**WORK ITEM:** With the pictures left out, return exactly the lines from the one containing "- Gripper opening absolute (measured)" through the end of the listing below.

**EXERCISE DATA:**

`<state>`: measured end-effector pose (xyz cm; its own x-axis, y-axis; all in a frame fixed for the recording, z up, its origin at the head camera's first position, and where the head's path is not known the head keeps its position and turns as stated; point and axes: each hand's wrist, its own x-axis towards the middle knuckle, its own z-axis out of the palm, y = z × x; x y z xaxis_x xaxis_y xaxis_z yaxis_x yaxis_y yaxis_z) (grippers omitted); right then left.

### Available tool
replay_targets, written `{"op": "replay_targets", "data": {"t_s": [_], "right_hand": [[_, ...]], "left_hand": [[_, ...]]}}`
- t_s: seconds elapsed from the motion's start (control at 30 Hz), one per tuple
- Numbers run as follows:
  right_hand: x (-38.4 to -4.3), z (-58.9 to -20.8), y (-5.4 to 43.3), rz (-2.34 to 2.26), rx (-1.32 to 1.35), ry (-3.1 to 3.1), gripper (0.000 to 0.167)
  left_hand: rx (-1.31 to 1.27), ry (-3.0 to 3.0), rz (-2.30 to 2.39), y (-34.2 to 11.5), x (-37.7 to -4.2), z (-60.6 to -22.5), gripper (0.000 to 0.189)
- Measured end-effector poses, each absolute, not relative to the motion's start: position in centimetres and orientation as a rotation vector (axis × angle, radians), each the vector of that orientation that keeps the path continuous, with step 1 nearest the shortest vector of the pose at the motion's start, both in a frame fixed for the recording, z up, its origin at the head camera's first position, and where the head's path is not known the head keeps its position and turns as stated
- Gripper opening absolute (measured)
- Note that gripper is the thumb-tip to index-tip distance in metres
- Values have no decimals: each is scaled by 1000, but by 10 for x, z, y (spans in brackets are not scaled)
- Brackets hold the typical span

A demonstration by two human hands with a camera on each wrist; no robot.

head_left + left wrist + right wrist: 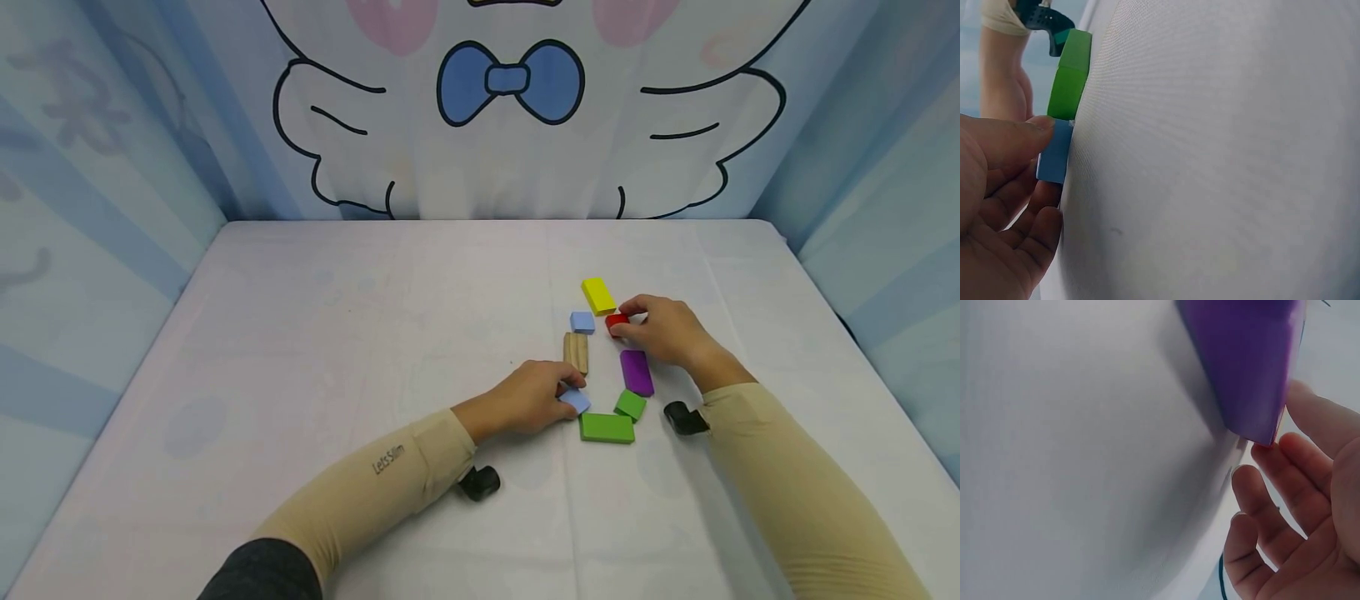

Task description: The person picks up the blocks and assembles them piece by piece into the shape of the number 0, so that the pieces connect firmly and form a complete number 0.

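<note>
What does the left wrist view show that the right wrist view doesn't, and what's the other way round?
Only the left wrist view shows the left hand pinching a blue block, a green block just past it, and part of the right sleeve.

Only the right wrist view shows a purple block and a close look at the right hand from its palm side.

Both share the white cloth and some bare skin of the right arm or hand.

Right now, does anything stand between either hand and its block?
Nothing visible: the left hand pinches a blue block, and the right hand pinches the red block. The purple block lies below the red one in the head view, not between.
</note>
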<state>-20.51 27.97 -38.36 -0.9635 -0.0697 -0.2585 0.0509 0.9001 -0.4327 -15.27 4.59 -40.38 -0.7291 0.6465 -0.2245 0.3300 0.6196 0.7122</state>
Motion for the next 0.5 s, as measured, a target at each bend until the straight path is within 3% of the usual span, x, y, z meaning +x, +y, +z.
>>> {"op": "replay_targets", "data": {"t_s": [0.5], "right_hand": [[-200,-380,288,-628,-67,2770,49]], "left_hand": [[759,2372,921,46,-152,-405,34]]}}
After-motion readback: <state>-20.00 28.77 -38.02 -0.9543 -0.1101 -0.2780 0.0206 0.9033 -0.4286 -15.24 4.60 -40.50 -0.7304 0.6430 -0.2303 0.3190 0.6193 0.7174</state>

**SOLUTION:**
- Gripper opening absolute (measured)
- Note that gripper is the thumb-tip to index-tip distance in metres
- Values have no decimals: each is scaled by 1000, but by 10 for x, z, y (spans in brackets are not scaled)
- Brackets hold the typical span

A demonstration by two human hands with a camera on each wrist; no robot.

head_left + left wrist + right wrist: 

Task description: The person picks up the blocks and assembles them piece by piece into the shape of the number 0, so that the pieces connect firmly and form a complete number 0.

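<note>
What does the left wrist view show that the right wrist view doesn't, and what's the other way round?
Only the left wrist view shows the left hand pinching a blue block, a green block just past it, and part of the right sleeve.

Only the right wrist view shows a purple block and a close look at the right hand from its palm side.

Both share the white cloth and some bare skin of the right arm or hand.

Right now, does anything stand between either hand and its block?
Nothing visible: the left hand pinches a blue block, and the right hand pinches the red block. The purple block lies below the red one in the head view, not between.
</note>
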<state>-20.51 27.97 -38.36 -0.9635 -0.0697 -0.2585 0.0509 0.9001 -0.4327 -15.27 4.59 -40.38 -0.7291 0.6465 -0.2245 0.3300 0.6196 0.7122</state>
Motion for the next 0.5 s, as measured, a target at each bend until the straight path is within 3% of the usual span, x, y, z meaning +x, +y, +z.
>>> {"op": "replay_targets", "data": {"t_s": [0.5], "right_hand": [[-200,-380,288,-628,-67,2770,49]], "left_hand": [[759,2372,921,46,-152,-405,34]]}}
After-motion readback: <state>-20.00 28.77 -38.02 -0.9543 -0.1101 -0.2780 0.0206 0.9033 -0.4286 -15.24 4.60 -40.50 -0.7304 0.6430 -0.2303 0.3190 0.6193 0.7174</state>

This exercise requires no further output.